> **Task brief**
A faithful copy of all the data is the goal; omit the pictures.

> **Stored data**
□ □ □ □ □

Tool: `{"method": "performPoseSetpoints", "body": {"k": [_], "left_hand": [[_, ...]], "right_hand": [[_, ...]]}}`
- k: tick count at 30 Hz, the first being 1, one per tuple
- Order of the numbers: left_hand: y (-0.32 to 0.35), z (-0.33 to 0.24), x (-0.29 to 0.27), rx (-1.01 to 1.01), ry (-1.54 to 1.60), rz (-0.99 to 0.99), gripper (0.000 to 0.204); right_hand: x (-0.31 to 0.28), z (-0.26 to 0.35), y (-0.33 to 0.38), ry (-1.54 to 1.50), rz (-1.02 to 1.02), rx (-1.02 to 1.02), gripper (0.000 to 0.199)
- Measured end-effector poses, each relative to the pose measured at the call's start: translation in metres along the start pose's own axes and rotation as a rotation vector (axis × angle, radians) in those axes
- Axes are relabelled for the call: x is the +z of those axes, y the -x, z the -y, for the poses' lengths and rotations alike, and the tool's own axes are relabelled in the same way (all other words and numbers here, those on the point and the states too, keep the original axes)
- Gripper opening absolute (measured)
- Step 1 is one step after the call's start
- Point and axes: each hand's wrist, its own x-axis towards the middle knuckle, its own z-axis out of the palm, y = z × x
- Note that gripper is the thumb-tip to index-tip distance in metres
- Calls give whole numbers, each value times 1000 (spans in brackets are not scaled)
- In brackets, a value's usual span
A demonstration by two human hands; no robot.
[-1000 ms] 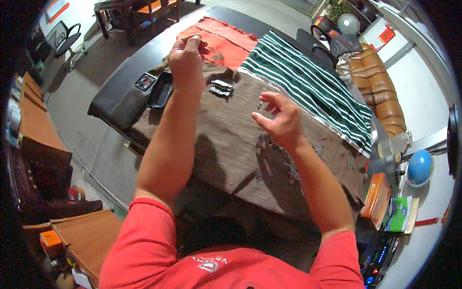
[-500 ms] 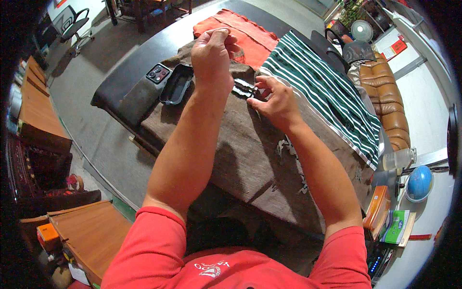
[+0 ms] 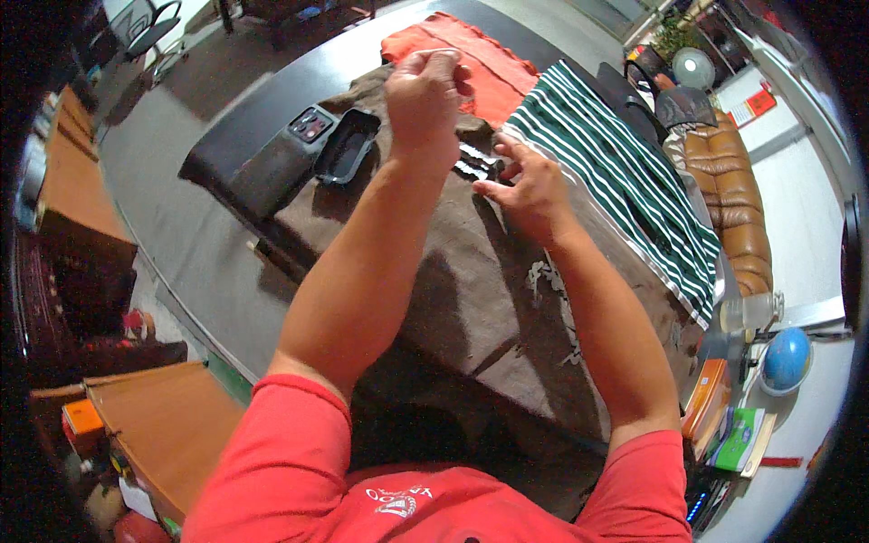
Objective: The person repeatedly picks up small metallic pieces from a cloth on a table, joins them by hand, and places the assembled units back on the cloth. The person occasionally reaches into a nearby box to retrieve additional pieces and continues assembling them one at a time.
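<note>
My left hand (image 3: pixel 424 89) is raised above the table with its fingers pinched together; whether anything small sits between them is unclear. My right hand (image 3: pixel 532 188) hovers lower and to the right with fingers spread. Its fingertips are right beside a small dark and silver object (image 3: pixel 474 165) lying on the brown cloth (image 3: pixel 471 290). An orange cloth (image 3: pixel 484 63) lies beyond my left hand. A green and white striped cloth (image 3: pixel 625 181) runs along the right of the table.
A black open tray (image 3: pixel 348 145) and a flat dark device with buttons (image 3: pixel 306 127) sit at the table's left end. A brown leather sofa (image 3: pixel 729 190), a globe (image 3: pixel 786 357), a clear bottle (image 3: pixel 747 312) and stacked books (image 3: pixel 724 421) are at the right. Wooden furniture (image 3: pixel 154 425) is at lower left.
My right hand came from mid-air over to the small object by my left hand. My left hand stayed raised and pinched.
</note>
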Motion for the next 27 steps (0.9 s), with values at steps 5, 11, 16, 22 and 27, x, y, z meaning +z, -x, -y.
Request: {"method": "performPoseSetpoints", "body": {"k": [5, 11, 16, 22, 27], "left_hand": [[-1, 25, 4, 210, -365, -11, 20], [24, 52, 18, 353, -546, 95, 20], [36, 57, 22, 429, -444, 190, 26], [42, 31, 25, 193, -477, 768, 19], [86, 11, 26, 16, -891, 1708, 37]], "right_hand": [[-25, -2, 15, -43, -90, -18, 70], [-83, -39, 80, -78, -205, 160, 56], [-131, -78, 158, -241, -328, 327, 34], [-144, -62, 221, -110, -298, 470, 25], [-145, -66, 241, -2, -204, 287, 20]]}}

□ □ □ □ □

> **Solution to the problem**
Tool: `{"method": "performPoseSetpoints", "body": {"k": [_], "left_hand": [[_, ...]], "right_hand": [[_, ...]]}}`
- k: tick count at 30 Hz, the first being 1, one per tuple
- Order of the numbers: left_hand: y (-0.32 to 0.35), z (-0.33 to 0.24), x (-0.29 to 0.27), rx (-1.01 to 1.01), ry (-1.54 to 1.60), rz (-0.99 to 0.99), gripper (0.000 to 0.204); right_hand: x (-0.31 to 0.28), z (-0.26 to 0.35), y (-0.33 to 0.38), ry (-1.54 to 1.50), rz (-1.02 to 1.02), rx (-1.02 to 1.02), gripper (0.000 to 0.199)
- Measured end-effector poses, each relative to the pose measured at the call's start: translation in metres along the start pose's own axes and rotation as a rotation vector (axis × angle, radians) in those axes
- Axes are relabelled for the call: x is the +z of those axes, y the -x, z the -y, for the poses' lengths and rotations alike, and the tool's own axes are relabelled in the same way (all other words and numbers here, those on the point and the states too, keep the original axes)
- Gripper opening absolute (measured)
- Step 1 is one step after the call's start
- Point and axes: each hand's wrist, its own x-axis towards the middle knuckle, its own z-axis out of the palm, y = z × x
- Note that gripper is the thumb-tip to index-tip distance in metres
- Calls give whole numbers, each value times 1000 (spans in brackets are not scaled)
- In brackets, a value's usual span
A demonstration by two human hands; no robot.
[-1000 ms] 
[-500 ms] 
[+0 ms] 
Objective: The person repeatedly picks up small metallic pieces from a cloth on a table, joins them by hand, and places the assembled units back on the cloth. The person occasionally reaches into a nearby box to retrieve additional pieces and continues assembling them one at a time.
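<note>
My left hand (image 3: pixel 424 89) is raised above the table with its fingers pinched together; whether anything small sits between them is unclear. My right hand (image 3: pixel 532 188) hovers lower and to the right with fingers spread. Its fingertips are right beside a small dark and silver object (image 3: pixel 474 165) lying on the brown cloth (image 3: pixel 471 290). An orange cloth (image 3: pixel 484 63) lies beyond my left hand. A green and white striped cloth (image 3: pixel 625 181) runs along the right of the table.
A black open tray (image 3: pixel 348 145) and a flat dark device with buttons (image 3: pixel 306 127) sit at the table's left end. A brown leather sofa (image 3: pixel 729 190), a globe (image 3: pixel 786 357), a clear bottle (image 3: pixel 747 312) and stacked books (image 3: pixel 724 421) are at the right. Wooden furniture (image 3: pixel 154 425) is at lower left.
My right hand came from mid-air over to the small object by my left hand. My left hand stayed raised and pinched.
</note>
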Motion for the next 27 steps (0.9 s), with values at steps 5, 11, 16, 22 and 27, x, y, z meaning +z, -x, -y.
Request: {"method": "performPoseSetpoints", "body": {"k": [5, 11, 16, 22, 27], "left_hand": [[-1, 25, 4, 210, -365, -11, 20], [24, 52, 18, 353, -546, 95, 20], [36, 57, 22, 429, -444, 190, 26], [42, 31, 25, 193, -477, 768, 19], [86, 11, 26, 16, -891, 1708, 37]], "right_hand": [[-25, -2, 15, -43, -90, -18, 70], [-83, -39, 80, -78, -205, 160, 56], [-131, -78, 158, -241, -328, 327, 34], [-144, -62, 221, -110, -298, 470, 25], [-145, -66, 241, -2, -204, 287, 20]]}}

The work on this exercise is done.